YOUR GOAL =>
Since pictures are not wanted in the copy, output only the rest of each record exactly.

:: MATERIAL PROVIDED ::

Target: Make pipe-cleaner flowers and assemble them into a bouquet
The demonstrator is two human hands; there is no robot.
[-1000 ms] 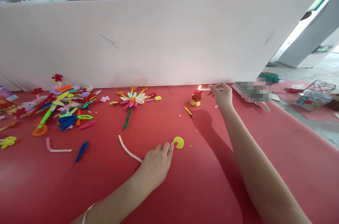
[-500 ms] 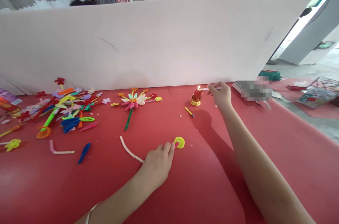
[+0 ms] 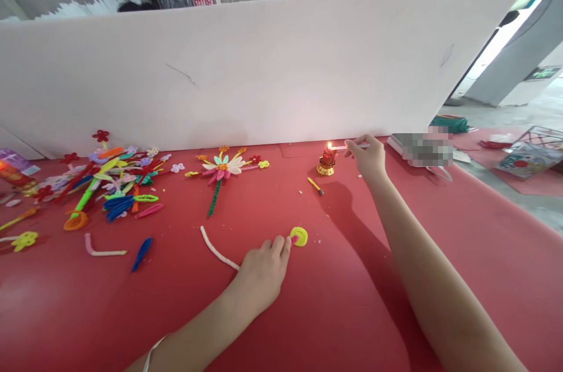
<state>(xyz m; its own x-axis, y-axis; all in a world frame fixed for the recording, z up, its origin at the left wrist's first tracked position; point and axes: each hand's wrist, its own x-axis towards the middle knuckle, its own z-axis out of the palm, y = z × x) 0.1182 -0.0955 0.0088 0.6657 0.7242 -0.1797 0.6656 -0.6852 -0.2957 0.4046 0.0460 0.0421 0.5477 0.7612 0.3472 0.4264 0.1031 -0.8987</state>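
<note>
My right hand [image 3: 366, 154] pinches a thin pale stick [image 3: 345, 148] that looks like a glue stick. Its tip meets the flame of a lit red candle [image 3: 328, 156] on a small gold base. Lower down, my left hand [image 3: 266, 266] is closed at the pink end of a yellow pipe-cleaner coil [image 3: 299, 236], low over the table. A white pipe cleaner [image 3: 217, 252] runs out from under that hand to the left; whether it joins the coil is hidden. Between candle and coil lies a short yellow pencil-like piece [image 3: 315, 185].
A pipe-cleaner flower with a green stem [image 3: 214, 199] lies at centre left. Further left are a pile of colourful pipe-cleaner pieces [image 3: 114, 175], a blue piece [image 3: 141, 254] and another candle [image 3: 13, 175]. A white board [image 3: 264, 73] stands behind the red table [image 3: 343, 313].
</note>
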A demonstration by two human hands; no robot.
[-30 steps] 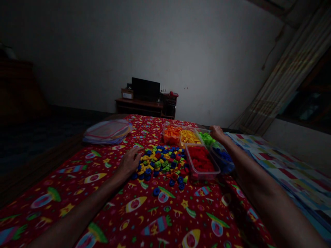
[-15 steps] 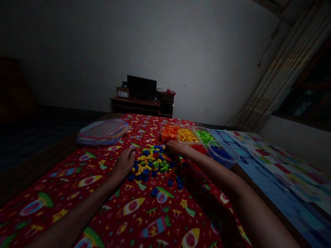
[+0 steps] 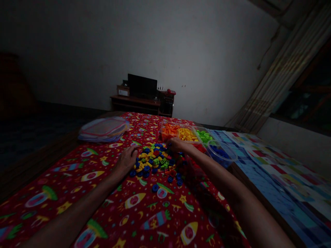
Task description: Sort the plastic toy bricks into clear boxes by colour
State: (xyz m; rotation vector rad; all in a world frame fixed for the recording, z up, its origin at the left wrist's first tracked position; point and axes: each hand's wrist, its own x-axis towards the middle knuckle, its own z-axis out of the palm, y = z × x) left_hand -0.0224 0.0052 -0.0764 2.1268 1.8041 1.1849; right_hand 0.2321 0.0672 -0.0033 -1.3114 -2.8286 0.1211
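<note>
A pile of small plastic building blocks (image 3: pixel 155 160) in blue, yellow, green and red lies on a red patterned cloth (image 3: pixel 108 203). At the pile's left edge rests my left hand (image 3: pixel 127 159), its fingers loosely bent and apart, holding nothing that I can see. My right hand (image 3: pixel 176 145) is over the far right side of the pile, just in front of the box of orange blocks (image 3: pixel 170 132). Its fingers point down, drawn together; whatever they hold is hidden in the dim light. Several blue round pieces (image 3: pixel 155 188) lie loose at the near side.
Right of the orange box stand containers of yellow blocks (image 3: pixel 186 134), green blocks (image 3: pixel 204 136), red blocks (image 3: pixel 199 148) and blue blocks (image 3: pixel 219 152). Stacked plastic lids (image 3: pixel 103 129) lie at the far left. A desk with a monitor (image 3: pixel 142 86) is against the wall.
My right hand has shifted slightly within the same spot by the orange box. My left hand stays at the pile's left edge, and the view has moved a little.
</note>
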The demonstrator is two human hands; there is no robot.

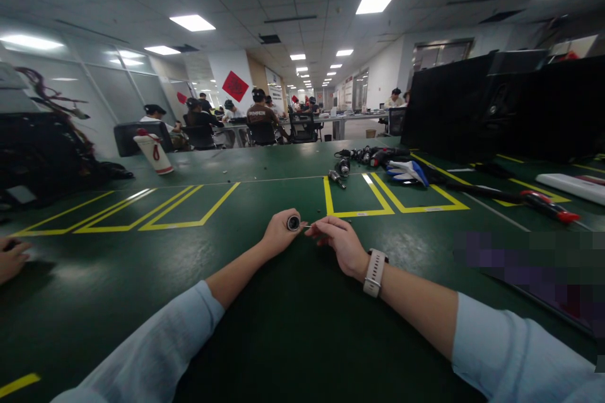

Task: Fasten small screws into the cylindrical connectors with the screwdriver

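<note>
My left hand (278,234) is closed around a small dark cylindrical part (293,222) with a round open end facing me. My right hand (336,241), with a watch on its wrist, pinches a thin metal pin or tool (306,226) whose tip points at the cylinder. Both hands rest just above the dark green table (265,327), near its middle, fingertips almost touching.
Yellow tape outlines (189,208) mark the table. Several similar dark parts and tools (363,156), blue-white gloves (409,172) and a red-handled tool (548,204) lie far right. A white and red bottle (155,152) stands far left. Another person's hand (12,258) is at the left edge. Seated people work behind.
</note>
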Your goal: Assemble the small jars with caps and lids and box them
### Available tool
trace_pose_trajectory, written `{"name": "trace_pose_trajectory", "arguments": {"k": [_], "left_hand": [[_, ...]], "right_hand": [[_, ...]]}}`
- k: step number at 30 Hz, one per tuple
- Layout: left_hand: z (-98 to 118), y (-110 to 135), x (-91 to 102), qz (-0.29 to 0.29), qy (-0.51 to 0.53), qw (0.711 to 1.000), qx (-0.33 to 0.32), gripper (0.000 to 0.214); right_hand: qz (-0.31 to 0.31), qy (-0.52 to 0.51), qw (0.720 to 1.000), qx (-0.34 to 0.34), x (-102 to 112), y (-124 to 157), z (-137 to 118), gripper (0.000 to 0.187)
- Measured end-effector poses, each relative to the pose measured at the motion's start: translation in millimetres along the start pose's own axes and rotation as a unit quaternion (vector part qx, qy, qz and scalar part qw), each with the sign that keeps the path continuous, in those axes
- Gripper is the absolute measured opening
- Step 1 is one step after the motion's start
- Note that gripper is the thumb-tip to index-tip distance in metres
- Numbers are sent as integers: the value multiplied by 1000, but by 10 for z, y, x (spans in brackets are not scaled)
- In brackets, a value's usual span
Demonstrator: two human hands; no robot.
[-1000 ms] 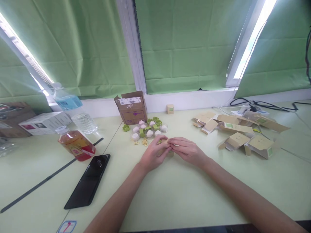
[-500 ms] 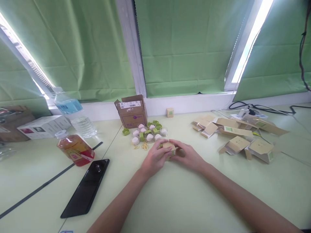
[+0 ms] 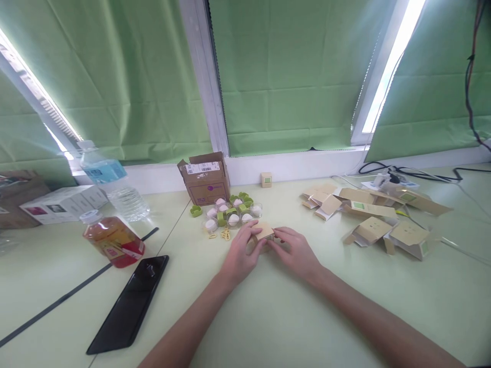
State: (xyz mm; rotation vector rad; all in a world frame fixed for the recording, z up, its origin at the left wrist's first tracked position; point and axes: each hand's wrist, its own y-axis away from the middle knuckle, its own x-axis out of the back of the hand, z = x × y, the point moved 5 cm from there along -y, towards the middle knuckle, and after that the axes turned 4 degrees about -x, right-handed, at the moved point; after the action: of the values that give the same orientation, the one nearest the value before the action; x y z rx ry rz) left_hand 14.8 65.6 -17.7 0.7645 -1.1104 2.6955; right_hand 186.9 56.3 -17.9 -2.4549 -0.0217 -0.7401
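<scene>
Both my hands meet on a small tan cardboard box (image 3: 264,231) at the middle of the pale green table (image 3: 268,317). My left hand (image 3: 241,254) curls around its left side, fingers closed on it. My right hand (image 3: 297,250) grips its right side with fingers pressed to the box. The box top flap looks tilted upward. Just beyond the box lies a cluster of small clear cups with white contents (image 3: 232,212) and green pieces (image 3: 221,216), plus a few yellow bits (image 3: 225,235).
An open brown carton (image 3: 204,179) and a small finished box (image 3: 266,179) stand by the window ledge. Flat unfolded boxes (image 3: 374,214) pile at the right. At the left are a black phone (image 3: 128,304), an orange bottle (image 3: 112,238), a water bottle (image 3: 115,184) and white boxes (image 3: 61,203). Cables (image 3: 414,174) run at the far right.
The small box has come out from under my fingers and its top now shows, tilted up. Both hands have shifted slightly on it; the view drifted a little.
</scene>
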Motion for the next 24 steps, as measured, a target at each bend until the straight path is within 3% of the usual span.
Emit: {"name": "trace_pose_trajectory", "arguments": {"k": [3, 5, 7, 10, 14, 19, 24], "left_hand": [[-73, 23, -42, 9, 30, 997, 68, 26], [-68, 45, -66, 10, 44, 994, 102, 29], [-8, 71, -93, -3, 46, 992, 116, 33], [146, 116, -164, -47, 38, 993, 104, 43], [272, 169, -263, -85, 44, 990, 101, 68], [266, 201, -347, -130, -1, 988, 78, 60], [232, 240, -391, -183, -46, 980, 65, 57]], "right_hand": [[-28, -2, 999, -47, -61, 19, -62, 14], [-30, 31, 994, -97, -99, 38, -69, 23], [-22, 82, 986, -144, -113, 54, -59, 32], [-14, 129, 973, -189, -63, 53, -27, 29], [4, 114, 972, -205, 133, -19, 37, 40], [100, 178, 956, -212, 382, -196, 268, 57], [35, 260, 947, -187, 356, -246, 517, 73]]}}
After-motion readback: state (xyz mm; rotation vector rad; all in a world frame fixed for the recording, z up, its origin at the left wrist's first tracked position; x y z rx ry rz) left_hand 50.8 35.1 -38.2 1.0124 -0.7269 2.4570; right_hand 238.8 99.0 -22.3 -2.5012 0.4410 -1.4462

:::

ANSWER FOR THE TASK =>
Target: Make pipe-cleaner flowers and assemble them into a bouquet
The demonstrator is two human hands; there is no robot.
[-1000 ms] 
[-500 ms] 
[+0 ms] 
<state>(xyz m; its own x-axis, y-axis; all in a world frame fixed for the recording, z up, its origin at the left wrist's first tracked position; point and axes: each hand's wrist, its own x-axis towards the middle knuckle, its own z-axis out of the palm, y = z × x) 0.1182 -0.0955 0.0088 0.6657 0.7242 -0.1797 0.6656 -0.6852 -0.2957 0.4046 0.0460 0.0421 0.5477 0.7612 0.3472 0.4264 0.1031 -0.8987</state>
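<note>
My right hand [image 3: 366, 154] pinches a thin pale stick [image 3: 345, 148] that looks like a glue stick. Its tip meets the flame of a lit red candle [image 3: 328, 156] on a small gold base. Lower down, my left hand [image 3: 266, 266] is closed at the pink end of a yellow pipe-cleaner coil [image 3: 299, 236], low over the table. A white pipe cleaner [image 3: 217, 252] runs out from under that hand to the left; whether it joins the coil is hidden. Between candle and coil lies a short yellow pencil-like piece [image 3: 315, 185].
A pipe-cleaner flower with a green stem [image 3: 214, 199] lies at centre left. Further left are a pile of colourful pipe-cleaner pieces [image 3: 114, 175], a blue piece [image 3: 141, 254] and another candle [image 3: 13, 175]. A white board [image 3: 264, 73] stands behind the red table [image 3: 343, 313].
</note>
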A demonstration by two human hands; no robot.
[-30 steps] 
[-15 steps] 
[+0 steps] 
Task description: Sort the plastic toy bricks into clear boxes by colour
State: (xyz m; rotation vector rad; all in a world frame fixed for the recording, z up, its origin at the left wrist's first tracked position; point and axes: each hand's wrist, its own x-axis towards the middle knuckle, its own z-axis out of the palm, y = z × x) left_hand -0.0224 0.0052 -0.0764 2.1268 1.8041 1.1849; right_hand 0.2321 0.0672 -0.0033 -1.3114 -2.8286 0.1211
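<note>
A pile of small plastic building blocks (image 3: pixel 155 160) in blue, yellow, green and red lies on a red patterned cloth (image 3: pixel 108 203). At the pile's left edge rests my left hand (image 3: pixel 127 159), its fingers loosely bent and apart, holding nothing that I can see. My right hand (image 3: pixel 176 145) is over the far right side of the pile, just in front of the box of orange blocks (image 3: pixel 170 132). Its fingers point down, drawn together; whatever they hold is hidden in the dim light. Several blue round pieces (image 3: pixel 155 188) lie loose at the near side.
Right of the orange box stand containers of yellow blocks (image 3: pixel 186 134), green blocks (image 3: pixel 204 136), red blocks (image 3: pixel 199 148) and blue blocks (image 3: pixel 219 152). Stacked plastic lids (image 3: pixel 103 129) lie at the far left. A desk with a monitor (image 3: pixel 142 86) is against the wall.
My right hand has shifted slightly within the same spot by the orange box. My left hand stays at the pile's left edge, and the view has moved a little.
</note>
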The demonstrator is two human hands; there is no robot.


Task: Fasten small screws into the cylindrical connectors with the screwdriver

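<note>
My left hand (278,234) is closed around a small dark cylindrical part (293,222) with a round open end facing me. My right hand (336,241), with a watch on its wrist, pinches a thin metal pin or tool (306,226) whose tip points at the cylinder. Both hands rest just above the dark green table (265,327), near its middle, fingertips almost touching.
Yellow tape outlines (189,208) mark the table. Several similar dark parts and tools (363,156), blue-white gloves (409,172) and a red-handled tool (548,204) lie far right. A white and red bottle (155,152) stands far left. Another person's hand (12,258) is at the left edge. Seated people work behind.
</note>
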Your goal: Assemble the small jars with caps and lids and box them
### Available tool
trace_pose_trajectory, written `{"name": "trace_pose_trajectory", "arguments": {"k": [_], "left_hand": [[_, ...]], "right_hand": [[_, ...]]}}`
- k: step number at 30 Hz, one per tuple
- Layout: left_hand: z (-98 to 118), y (-110 to 135), x (-91 to 102), qz (-0.29 to 0.29), qy (-0.51 to 0.53), qw (0.711 to 1.000), qx (-0.33 to 0.32), gripper (0.000 to 0.214); right_hand: qz (-0.31 to 0.31), qy (-0.52 to 0.51), qw (0.720 to 1.000), qx (-0.34 to 0.34), x (-102 to 112), y (-124 to 157), z (-137 to 118), gripper (0.000 to 0.187)
- Measured end-effector poses, each relative to the pose measured at the motion's start: translation in millimetres along the start pose's own axes and rotation as a unit quaternion (vector part qx, qy, qz and scalar part qw), each with the sign that keeps the path continuous, in those axes
- Gripper is the absolute measured opening
- Step 1 is one step after the motion's start
- Note that gripper is the thumb-tip to index-tip distance in metres
- Numbers are sent as integers: the value multiplied by 1000, but by 10 for z, y, x (spans in brackets are not scaled)
- In brackets, a value's usual span
Demonstrator: two human hands; no robot.
[-1000 ms] 
[-500 ms] 
[+0 ms] 
State: (xyz mm; rotation vector rad; all in a world frame fixed for the recording, z up, its origin at the left wrist's first tracked position; point and axes: each hand's wrist, its own y-axis away from the middle knuckle, its own x-axis out of the back of the hand, z = x × y, the point moved 5 cm from there along -y, towards the middle knuckle, and after that the axes turned 4 degrees about -x, right-handed, at the moved point; after the action: of the values that give the same orientation, the one nearest the value before the action; x y z rx ry rz) left_hand 14.8 65.6 -17.7 0.7645 -1.1104 2.6955; right_hand 186.9 56.3 -17.9 -2.4549 -0.0217 -0.7401
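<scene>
Both my hands meet on a small tan cardboard box (image 3: 264,231) at the middle of the pale green table (image 3: 268,317). My left hand (image 3: 241,254) curls around its left side, fingers closed on it. My right hand (image 3: 297,250) grips its right side with fingers pressed to the box. The box top flap looks tilted upward. Just beyond the box lies a cluster of small clear cups with white contents (image 3: 232,212) and green pieces (image 3: 221,216), plus a few yellow bits (image 3: 225,235).
An open brown carton (image 3: 204,179) and a small finished box (image 3: 266,179) stand by the window ledge. Flat unfolded boxes (image 3: 374,214) pile at the right. At the left are a black phone (image 3: 128,304), an orange bottle (image 3: 112,238), a water bottle (image 3: 115,184) and white boxes (image 3: 61,203). Cables (image 3: 414,174) run at the far right.
The small box has come out from under my fingers and its top now shows, tilted up. Both hands have shifted slightly on it; the view drifted a little.
</scene>
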Motion for the next 24 steps, as measured, a target at each bend until the straight path is within 3% of the usual span.
Emit: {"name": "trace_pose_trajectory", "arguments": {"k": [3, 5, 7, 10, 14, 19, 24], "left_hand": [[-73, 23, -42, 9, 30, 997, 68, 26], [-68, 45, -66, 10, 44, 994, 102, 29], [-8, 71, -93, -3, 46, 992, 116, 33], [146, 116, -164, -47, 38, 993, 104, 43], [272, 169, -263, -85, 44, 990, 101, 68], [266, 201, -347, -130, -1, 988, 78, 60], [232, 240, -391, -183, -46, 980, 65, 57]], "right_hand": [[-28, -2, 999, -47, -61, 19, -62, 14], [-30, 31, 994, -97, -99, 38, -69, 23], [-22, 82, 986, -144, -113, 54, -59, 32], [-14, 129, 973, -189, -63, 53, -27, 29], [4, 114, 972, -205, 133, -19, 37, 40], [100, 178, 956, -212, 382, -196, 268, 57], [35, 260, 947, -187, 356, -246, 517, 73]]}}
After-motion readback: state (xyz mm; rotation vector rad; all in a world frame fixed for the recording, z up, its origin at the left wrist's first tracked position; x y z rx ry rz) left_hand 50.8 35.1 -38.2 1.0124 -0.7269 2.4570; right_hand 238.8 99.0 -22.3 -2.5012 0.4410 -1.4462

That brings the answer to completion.